## Requirement:
The span to repeat in the listing below runs from the line containing "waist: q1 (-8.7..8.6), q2" to the line containing "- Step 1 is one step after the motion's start", inclusive. Repeat it exactly, and only it.

## Data below:

----------

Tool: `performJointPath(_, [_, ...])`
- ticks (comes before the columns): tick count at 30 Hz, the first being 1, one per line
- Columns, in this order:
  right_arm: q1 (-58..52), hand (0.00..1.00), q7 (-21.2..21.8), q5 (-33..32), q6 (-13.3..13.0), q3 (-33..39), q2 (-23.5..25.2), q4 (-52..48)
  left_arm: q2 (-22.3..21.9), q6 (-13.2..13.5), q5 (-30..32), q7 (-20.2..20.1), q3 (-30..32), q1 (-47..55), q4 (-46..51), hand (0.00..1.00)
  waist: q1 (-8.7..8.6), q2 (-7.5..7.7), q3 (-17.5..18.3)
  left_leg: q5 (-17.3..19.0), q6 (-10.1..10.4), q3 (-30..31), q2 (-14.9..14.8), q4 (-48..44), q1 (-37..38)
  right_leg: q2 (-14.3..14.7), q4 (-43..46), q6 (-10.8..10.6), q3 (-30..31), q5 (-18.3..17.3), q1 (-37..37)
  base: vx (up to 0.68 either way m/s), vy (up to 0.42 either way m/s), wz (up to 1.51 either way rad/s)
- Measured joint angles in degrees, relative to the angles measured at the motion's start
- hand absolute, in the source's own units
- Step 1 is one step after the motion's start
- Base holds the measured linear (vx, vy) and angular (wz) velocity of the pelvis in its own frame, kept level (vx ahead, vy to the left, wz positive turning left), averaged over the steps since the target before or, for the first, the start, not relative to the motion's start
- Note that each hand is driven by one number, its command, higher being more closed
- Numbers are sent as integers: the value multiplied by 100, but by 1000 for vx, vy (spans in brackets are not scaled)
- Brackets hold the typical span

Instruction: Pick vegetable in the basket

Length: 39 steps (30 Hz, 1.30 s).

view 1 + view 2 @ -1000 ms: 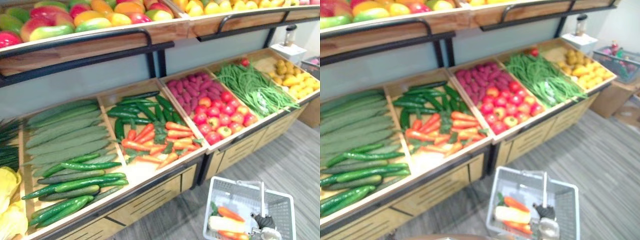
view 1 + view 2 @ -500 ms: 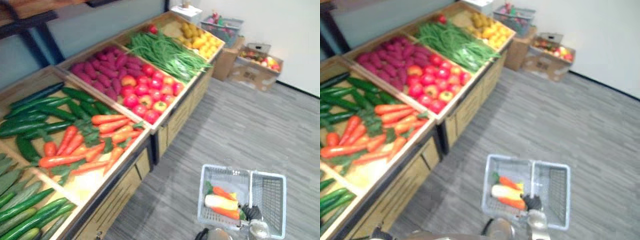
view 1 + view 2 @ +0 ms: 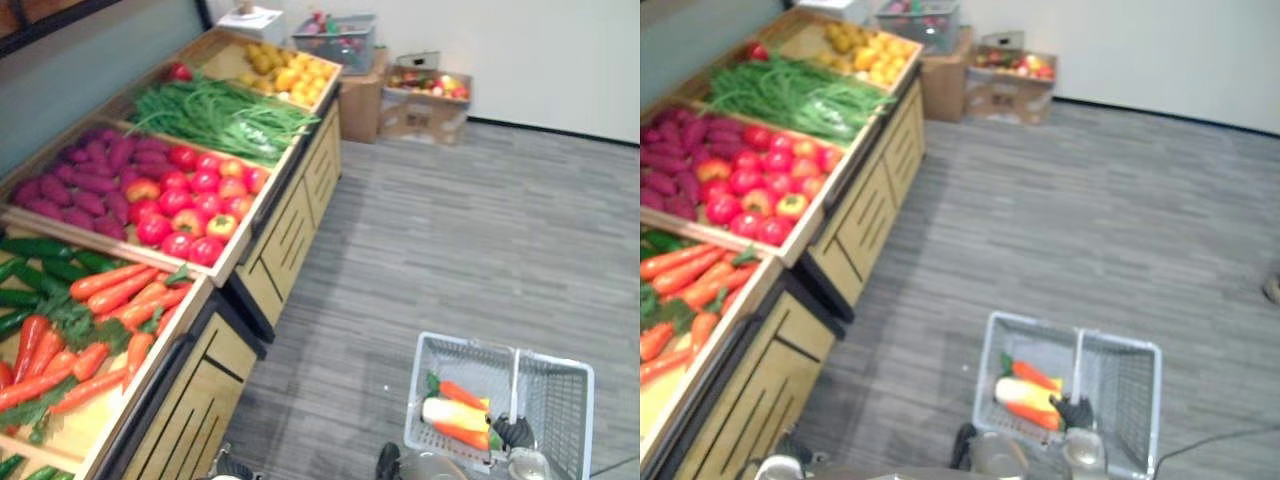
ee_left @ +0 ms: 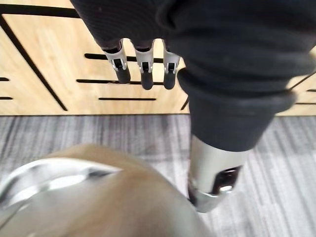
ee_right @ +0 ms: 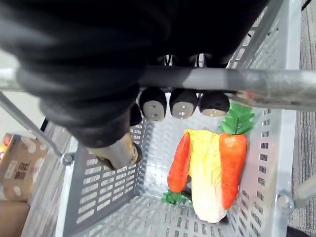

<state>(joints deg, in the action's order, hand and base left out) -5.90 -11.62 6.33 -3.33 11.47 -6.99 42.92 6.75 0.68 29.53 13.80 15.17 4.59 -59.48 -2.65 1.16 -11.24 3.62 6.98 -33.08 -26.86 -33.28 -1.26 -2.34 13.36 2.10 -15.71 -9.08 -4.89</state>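
Observation:
A grey wire basket hangs low at my right side, above the grey floor. My right hand is shut on the basket's handle, fingers curled round the bar; from the head it shows at the basket's near edge. In the basket lie two orange carrots with green tops and a pale yellow-white leafy vegetable between them. My left hand hangs empty by the wooden cabinet front, fingers straight and relaxed.
A wooden produce stand runs along my left: carrots, red fruit, purple roots, green beans, yellow fruit. Cardboard boxes and another basket stand by the far wall. Open floor lies ahead and right.
The camera has swung right: the stand slid to the left of the view, the cucumbers and upper shelf left it, and the floor and far wall came in. The basket still hangs from my right hand.

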Motion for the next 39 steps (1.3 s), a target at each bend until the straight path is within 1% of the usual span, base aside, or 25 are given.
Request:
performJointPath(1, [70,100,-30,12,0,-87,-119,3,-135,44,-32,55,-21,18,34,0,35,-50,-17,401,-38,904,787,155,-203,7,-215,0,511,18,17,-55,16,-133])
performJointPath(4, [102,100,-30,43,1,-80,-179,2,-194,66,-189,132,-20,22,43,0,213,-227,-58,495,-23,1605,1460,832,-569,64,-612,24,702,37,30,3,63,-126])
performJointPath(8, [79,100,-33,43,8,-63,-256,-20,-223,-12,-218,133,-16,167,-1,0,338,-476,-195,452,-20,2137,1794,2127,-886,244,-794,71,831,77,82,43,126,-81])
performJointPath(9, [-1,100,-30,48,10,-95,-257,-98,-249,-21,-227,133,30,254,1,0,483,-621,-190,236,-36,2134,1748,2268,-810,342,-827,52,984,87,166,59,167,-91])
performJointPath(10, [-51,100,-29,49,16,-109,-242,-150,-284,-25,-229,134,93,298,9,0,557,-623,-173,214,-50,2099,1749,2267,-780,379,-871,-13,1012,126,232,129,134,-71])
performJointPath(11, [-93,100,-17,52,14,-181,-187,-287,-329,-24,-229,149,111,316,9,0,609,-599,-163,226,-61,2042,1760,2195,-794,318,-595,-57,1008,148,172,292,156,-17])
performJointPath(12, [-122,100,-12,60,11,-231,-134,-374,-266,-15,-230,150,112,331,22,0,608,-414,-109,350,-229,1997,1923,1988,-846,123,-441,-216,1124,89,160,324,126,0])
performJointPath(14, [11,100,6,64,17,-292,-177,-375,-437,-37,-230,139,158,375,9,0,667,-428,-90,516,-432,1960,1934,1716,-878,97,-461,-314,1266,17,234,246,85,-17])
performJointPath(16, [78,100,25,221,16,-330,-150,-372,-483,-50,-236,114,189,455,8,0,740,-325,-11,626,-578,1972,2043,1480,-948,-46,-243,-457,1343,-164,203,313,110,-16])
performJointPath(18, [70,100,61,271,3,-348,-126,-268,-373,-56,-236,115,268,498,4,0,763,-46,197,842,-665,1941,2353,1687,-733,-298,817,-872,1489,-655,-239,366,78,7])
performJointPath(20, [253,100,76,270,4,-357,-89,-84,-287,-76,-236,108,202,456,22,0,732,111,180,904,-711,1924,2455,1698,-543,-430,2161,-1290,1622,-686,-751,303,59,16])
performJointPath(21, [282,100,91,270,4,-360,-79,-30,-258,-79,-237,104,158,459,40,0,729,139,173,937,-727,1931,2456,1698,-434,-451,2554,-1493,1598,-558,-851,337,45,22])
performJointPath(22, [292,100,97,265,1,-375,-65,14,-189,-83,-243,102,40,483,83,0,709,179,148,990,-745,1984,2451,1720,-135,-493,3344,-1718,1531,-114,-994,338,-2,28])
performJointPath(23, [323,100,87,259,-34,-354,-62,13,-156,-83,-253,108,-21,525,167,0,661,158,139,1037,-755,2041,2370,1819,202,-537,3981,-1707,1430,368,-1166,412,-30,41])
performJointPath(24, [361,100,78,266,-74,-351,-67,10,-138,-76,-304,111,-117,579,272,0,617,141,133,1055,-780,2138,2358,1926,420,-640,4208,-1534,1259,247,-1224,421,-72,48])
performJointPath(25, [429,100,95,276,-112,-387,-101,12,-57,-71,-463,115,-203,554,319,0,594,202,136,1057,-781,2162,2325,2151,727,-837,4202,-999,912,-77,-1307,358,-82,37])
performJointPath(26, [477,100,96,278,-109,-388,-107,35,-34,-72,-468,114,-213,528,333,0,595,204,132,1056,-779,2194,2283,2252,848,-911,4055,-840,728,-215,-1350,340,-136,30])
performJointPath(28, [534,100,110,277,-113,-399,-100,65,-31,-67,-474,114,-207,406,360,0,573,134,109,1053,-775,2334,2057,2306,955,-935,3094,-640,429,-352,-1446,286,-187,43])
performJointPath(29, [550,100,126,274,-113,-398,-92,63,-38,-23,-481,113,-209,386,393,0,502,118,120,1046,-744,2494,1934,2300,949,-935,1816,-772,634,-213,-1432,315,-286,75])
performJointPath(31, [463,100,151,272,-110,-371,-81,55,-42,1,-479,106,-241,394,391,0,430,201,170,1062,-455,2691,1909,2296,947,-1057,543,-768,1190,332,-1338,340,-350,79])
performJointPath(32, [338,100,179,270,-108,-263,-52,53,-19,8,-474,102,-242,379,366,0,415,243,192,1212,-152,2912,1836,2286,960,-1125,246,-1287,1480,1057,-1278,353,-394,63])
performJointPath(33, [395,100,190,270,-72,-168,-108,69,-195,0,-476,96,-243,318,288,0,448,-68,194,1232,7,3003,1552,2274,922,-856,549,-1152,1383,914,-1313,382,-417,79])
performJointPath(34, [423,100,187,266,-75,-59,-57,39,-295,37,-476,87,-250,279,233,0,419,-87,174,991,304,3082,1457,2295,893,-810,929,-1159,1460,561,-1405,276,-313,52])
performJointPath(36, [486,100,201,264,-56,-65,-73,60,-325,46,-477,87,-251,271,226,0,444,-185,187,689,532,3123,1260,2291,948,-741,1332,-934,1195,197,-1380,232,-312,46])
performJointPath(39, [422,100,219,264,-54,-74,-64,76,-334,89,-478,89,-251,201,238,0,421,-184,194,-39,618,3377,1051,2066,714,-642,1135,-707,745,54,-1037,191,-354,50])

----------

## Result of this exercise:
  waist: q1 (-8.7..8.6), q2 (-7.5..7.7), q3 (-17.5..18.3)
  left_leg: q5 (-17.3..19.0), q6 (-10.1..10.4), q3 (-30..31), q2 (-14.9..14.8), q4 (-48..44), q1 (-37..38)
  right_leg: q2 (-14.3..14.7), q4 (-43..46), q6 (-10.8..10.6), q3 (-30..31), q5 (-18.3..17.3), q1 (-37..37)
  base: vx (up to 0.68 either way m/s), vy (up to 0.42 either way m/s), wz (up to 1.51 either way rad/s)
- Measured joint angles in degrees, relative to the angles measured at the motion's start
- hand absolute, in the source's own units
- Step 1 is one step after the motion's start

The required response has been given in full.